Par sa délibération n° 24 du 8 novembre 1989, le Congrès de Nouvelle-Calédonie a confié aux assemblées de provinces la définition du régime juridique applicable aux permis de construire. Dans la Province Sud de la Nouvelle-Calédonie, l'article 41 de la délibération n° 19 du 8 juin 1973 modifiée, qui n'a pas été remise en cause par les évolutions législatives et réglementaires ultérieures, dispose que par arrêté, l'autorité compétente peut, en cas d'urgence, ordonner l'interruption des travaux. Elle saisit immédiatement le tribunal compétent. L'interruption ainsi ordonnée est valable jusqu'à ce que soit intervenue la décision du tribunal. Il résulte de l'ensemble des dispositions susmentionnées et, en particulier, de cette délibération qu'en Nouvelle-Calédonie, où les dispositions de l'article L. 480-2 du code de l'urbanisme ne sont pas applicables, les maires ont compétence pour ordonner, au nom de la province, l'interruption, pour des motifs d'urbanisme, de travaux en cours, qu'ils soient ou non compétents pour délivrer, au nom de la commune, les autorisations individuelles d'utilisation du sol. Cette compétence conduit le maire à prendre un acte administratif soumis au contrôle du juge administratif, mais susceptible d'être privé d'effet par une décision du juge pénal. Ces dispositions fondent la compétence du maire de la ville de Nouméa, dans laquelle un tel plan a été approuvé, pour, le cas échéant, ordonner l'interruption de tels travaux.

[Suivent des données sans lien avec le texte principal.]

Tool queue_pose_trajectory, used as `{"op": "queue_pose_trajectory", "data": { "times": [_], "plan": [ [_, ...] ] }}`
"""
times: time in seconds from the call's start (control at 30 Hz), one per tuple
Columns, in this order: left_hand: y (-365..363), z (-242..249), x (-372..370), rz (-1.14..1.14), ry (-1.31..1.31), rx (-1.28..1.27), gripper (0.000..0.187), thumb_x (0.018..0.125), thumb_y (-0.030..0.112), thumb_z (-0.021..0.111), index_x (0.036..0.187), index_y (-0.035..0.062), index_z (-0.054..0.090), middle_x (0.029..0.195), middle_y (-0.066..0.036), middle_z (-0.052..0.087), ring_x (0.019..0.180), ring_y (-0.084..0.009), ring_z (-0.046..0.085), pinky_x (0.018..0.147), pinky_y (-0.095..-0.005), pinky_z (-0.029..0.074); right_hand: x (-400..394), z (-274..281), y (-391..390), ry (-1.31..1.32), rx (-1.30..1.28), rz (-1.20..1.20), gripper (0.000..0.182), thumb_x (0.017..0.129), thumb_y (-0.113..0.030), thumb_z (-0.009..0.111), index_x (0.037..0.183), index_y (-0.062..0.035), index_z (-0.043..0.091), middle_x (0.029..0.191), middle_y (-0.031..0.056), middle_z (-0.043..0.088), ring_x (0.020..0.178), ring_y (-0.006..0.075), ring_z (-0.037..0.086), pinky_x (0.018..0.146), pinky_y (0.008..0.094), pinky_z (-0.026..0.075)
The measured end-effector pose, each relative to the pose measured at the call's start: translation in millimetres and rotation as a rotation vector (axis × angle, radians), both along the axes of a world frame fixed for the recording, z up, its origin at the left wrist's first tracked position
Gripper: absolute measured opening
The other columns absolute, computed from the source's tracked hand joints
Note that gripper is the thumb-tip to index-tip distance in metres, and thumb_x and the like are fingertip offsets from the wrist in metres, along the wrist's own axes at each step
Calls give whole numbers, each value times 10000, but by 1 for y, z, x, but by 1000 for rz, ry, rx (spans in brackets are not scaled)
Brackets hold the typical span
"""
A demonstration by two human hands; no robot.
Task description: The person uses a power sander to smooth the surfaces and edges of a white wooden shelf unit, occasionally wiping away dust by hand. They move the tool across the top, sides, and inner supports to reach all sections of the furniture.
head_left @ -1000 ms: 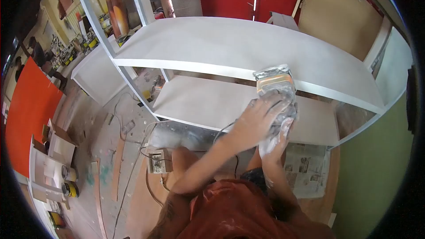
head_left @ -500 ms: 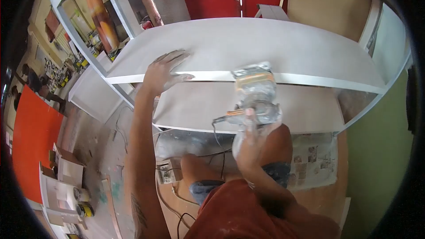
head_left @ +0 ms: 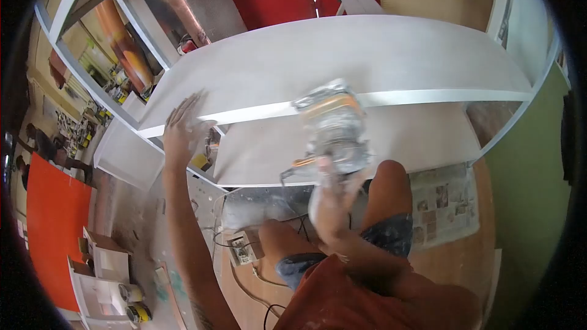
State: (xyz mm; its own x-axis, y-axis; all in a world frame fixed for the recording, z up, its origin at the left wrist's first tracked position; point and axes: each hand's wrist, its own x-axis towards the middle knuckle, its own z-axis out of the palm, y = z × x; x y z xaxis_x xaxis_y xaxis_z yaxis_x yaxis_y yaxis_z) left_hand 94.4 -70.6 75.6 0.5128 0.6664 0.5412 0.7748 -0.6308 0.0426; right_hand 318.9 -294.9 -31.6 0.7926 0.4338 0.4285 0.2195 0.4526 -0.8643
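My right hand (head_left: 335,203) grips the handle of a power sander (head_left: 336,131), its body wrapped in dusty plastic and tape with an orange band. The sander's head is against the white front edge of the upper shelf (head_left: 269,58); motion blurs it. Spread over the left end of that same shelf edge, my left hand (head_left: 181,127) rests with fingers apart and holds nothing. Beneath the sander lies the lower white shelf (head_left: 416,137). Dust coats both hands.
A power socket box (head_left: 242,248) with cables sits on the wooden floor by my knees. Newspaper sheets (head_left: 445,205) lie at right. White frame posts (head_left: 92,67) rise at left. An orange panel (head_left: 58,226) and a person (head_left: 46,150) are farther left.
My left hand has slid left along the shelf edge. My right hand and the sander have also moved left. The view has shifted slightly.
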Motion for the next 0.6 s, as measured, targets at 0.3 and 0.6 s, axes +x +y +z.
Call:
{"op": "queue_pose_trajectory", "data": {
  "times": [0.3,0.6],
  "plan": [
    [14,-40,-6,6,-163,250,638,798,398,839,1347,108,690,1416,-67,663,1316,-326,569,1133,-465,401,31,47,-25,670,274,221,752,981,-59,711,1614,-136,312,1525,218,362,1343,315,486,1142,454,427],
    [20,-51,-4,-7,-191,381,588,902,493,744,1316,77,708,1351,-118,687,1268,-346,593,1106,-468,423,-67,46,26,546,288,446,885,906,10,774,1528,-88,153,1353,173,434,1206,231,536,1028,382,503]
  ]
}}
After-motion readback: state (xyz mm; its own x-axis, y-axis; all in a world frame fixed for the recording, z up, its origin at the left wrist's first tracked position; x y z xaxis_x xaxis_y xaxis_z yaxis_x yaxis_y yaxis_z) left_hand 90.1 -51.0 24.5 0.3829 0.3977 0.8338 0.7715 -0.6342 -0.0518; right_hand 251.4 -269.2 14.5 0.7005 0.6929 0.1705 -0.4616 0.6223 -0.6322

Il y a donc lieu de répondre par l'affirmative à la première question posée par le tribunal administratif de la Nouvelle-Calédonie et par la négative à la deuxième question posée par ce tribunal. Compte tenu de ces réponses, il n'y a pas lieu de répondre aux autres questions posées par le tribunal.
Le présent avis sera notifié au tribunal administratif de Nouvelle-Calédonie, au Haut Commissaire de la République en Nouvelle-Calédonie, au président du Congrès de Nouvelle-Calédonie, au président de la Province Sud de la Nouvelle-Calédonie, à la Ville de Nouméa et au ministre de l'outre-mer.